Check each line of the listing for the string "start". Copy those where it appears.

· · · · ·

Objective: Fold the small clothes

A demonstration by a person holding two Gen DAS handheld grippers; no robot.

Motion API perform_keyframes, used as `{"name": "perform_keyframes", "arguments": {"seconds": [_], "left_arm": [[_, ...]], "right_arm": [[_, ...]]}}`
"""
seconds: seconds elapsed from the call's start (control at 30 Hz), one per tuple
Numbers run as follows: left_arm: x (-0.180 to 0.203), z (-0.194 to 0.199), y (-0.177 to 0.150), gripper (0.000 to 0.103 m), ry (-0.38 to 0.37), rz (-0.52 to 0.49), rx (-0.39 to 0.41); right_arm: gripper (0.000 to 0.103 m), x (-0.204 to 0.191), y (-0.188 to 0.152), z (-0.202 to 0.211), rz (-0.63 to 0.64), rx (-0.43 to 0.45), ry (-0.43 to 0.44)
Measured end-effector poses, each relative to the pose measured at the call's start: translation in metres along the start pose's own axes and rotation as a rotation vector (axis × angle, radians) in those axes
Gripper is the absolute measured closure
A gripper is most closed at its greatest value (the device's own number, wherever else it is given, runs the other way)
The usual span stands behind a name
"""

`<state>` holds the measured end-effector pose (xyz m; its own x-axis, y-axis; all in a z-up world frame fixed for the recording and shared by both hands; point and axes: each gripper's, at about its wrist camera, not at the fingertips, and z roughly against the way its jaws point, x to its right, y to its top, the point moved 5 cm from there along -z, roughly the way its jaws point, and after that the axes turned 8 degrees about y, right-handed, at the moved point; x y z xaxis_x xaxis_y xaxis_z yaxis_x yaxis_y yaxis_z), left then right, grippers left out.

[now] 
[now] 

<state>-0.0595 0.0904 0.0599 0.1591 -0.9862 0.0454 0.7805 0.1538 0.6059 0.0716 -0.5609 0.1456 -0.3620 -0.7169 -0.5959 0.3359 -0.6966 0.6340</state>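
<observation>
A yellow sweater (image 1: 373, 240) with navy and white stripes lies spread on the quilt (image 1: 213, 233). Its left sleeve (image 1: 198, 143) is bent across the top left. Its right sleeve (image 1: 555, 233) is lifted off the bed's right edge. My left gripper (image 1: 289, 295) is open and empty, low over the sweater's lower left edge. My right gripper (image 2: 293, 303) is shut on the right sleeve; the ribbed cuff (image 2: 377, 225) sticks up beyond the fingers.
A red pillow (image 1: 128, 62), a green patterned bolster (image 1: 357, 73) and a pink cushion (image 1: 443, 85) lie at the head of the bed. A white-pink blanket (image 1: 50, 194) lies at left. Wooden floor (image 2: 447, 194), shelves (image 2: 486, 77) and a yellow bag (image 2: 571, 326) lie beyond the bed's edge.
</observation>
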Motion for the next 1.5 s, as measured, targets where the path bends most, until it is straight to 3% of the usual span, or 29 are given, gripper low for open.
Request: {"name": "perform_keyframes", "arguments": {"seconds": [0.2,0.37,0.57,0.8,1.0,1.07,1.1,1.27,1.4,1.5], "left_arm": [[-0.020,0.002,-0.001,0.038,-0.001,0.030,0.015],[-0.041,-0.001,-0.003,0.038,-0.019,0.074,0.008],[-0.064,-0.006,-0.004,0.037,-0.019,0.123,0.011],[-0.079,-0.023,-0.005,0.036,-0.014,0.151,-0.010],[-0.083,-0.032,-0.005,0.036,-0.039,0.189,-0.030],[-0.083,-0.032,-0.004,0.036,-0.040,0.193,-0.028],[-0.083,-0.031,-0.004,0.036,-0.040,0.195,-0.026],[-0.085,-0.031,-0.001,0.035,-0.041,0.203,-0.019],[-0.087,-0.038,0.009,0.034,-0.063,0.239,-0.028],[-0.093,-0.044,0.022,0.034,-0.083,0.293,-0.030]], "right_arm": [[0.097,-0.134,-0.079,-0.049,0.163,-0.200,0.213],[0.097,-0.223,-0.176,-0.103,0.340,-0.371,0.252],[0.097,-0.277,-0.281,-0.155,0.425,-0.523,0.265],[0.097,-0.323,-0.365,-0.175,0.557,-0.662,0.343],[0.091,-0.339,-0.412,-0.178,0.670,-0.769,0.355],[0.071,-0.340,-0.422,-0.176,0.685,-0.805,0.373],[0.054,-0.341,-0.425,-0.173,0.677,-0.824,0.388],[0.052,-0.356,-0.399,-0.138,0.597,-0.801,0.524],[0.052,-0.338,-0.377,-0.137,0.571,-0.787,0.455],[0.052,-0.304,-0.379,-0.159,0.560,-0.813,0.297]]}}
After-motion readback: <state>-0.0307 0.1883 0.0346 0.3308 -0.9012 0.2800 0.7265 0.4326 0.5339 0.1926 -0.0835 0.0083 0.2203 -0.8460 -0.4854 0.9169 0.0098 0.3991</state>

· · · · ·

Worked solution —
seconds: seconds elapsed from the call's start (control at 30 Hz), one per tuple
Measured end-effector poses, each relative to the pose measured at the call's start: translation in metres along the start pose's own axes and rotation as a rotation vector (axis × angle, radians) in those axes

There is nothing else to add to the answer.